DPDK patches and discussions
 help / color / mirror / Atom feed
* [PATCH] net/mlx5: fix RSS hash for non-RSS CQE zipping
@ 2024-11-21 13:32 Alexander Kozyrev
  2024-11-21 14:56 ` Dariusz Sosnowski
  2024-11-29 20:44 ` [PATCH v2] " Alexander Kozyrev
  0 siblings, 2 replies; 4+ messages in thread
From: Alexander Kozyrev @ 2024-11-21 13:32 UTC (permalink / raw)
  To: dev; +Cc: stable, rasland, viacheslavo, matan, dsosnowski, bingz, suanmingm

Take the RSS hash value for the title packet for
flow tag and packet header CQE zipping formats.

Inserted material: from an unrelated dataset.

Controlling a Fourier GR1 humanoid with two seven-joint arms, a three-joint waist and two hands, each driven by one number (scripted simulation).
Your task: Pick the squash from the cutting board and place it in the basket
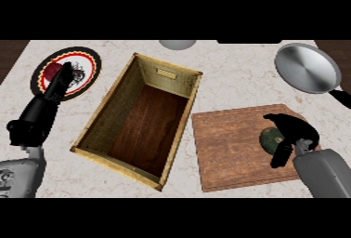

Fixes: 54c2d46b16 ("net/mlx5: support flow tag and packet header miniCQEs")
Cc: stable@dpdk.org

Signed-off-by: Alexander Kozyrev <akozyrev@nvidia.com>
---
 drivers/net/mlx5/mlx5_rxtx_vec_altivec.h | 9 +++++----
 drivers/net/mlx5/mlx5_rxtx_vec_neon.h    | 9 +++++----
 drivers/net/mlx5/mlx5_rxtx_vec_sse.h     | 9 +++++----
 3 files changed, 15 insertions(+), 12 deletions(-)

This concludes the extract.